Una sorta di saggio biografico che si limita ai momenti essenziali, agli istanti in cui tutto si ribalta. Niente aneddoti, niente di simile a confidenze o a ricordanze ben cesellate: ma una ricerca dolorosa per sfuggire alla morte di questa vita, con in più uno sforzo quasi disperato di tradurre in parole l'indicibile: disponiamo di ben poveri mezzi per dire quel che abbiamo nel cuore...Quand'è che riusciremo a parlare in musica?Tragitto percorso in volata, per balzi successivi e successive effrazioni, il racconto non conosce preliminari né transizioni, mantenendosi in bilico costante, come preannuncia l'epigrafe, su un esilissimo crinale fra il disastro e la Meraviglia. Ci sono infatti esseri predestinati che per compiere il proprio destino, per vedere al di là dei loro occhi ed entrare fisicamente in consonanza con l'ignoto, sono obbligati a subire una lunga traversata di catastrofi.

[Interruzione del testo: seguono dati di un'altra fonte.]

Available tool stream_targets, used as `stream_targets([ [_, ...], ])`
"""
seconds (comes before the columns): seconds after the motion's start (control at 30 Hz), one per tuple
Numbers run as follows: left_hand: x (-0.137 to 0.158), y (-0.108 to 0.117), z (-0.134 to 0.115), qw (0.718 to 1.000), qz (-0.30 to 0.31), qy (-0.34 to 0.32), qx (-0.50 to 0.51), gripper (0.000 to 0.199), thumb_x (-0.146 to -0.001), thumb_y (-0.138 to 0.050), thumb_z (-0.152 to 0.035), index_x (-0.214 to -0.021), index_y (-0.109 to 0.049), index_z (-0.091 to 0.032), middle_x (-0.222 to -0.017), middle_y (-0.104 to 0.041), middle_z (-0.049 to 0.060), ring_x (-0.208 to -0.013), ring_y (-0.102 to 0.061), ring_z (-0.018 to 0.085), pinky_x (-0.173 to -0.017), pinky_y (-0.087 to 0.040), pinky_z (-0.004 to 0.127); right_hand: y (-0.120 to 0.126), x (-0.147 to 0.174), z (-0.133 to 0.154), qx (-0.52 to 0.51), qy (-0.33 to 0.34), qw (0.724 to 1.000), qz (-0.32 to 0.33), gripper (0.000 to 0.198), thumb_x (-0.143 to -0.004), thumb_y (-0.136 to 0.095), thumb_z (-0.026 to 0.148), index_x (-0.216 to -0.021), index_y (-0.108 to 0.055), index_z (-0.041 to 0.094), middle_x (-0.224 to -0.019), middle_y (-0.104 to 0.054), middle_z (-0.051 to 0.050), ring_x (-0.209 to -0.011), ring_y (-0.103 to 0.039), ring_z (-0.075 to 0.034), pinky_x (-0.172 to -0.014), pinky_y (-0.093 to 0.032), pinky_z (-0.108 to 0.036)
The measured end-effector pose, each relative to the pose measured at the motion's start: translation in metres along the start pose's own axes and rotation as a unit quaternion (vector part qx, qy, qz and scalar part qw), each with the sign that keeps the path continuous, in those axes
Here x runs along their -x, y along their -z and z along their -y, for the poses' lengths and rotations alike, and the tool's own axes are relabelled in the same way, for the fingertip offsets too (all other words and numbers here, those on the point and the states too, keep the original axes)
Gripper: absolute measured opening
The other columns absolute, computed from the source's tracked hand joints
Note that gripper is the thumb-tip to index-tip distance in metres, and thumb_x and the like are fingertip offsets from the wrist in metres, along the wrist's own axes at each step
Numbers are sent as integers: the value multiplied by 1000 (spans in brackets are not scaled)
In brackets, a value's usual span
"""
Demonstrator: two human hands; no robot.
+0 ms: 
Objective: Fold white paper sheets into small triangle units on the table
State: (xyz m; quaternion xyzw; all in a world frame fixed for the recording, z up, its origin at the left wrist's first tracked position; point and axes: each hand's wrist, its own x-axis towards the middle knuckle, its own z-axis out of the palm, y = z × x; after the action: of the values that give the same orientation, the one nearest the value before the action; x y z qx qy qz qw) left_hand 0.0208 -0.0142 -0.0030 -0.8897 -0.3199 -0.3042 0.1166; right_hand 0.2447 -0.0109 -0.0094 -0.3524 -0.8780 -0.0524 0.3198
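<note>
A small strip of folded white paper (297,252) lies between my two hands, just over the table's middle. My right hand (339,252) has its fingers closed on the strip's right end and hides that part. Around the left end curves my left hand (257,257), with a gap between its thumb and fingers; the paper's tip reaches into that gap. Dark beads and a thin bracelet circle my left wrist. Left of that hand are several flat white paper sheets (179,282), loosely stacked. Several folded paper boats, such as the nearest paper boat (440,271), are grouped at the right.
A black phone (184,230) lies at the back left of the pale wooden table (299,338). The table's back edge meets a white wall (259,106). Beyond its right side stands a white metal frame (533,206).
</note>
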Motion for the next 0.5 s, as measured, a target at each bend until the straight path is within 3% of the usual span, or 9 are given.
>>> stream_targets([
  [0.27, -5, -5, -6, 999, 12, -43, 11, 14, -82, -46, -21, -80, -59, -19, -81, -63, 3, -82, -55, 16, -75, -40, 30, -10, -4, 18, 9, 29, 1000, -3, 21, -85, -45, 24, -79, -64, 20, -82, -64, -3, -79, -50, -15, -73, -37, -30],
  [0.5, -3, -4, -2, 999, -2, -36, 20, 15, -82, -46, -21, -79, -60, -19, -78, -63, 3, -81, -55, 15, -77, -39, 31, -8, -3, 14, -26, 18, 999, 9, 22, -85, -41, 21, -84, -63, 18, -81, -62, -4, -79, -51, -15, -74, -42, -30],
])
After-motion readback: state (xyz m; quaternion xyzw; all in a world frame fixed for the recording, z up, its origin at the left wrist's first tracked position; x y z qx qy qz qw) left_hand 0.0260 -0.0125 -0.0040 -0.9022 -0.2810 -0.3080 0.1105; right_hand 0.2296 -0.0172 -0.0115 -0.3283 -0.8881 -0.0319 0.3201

Satprem ha conosciuto ben presto la prova radicale, quella che sradica un uomo per sempre: "era il 5 maggio del 1945, avevo ventun'anni e qualche mese, venivo fuori da un capannone brulicante di pidocchi e avevo già il tifo, che mi ero preso negli ultimi giorni nel campo di concentramento. Mi è stata salvata la pelle, non so perché." Attraverso percezioni improvvise, stupefazioni, commozioni brutali, gli succederà di sfuggire a questa vita umana impastata di morte vivente passando, nel bruciare di tutte le sue fibre, dall'altra parte. Ciò che a Satprem qui preme trasmetterci è un 'miracolo' strappato alla materia stessa del corpo — e come quel prodigioso 'nuovo sole' sia al di là d'ogni possibile parola.
Questo suo libro è un poderoso incitamento a tentare d'infiltrare il possibile nell'impossibile: a cambiare la morte per cambiare la Vita.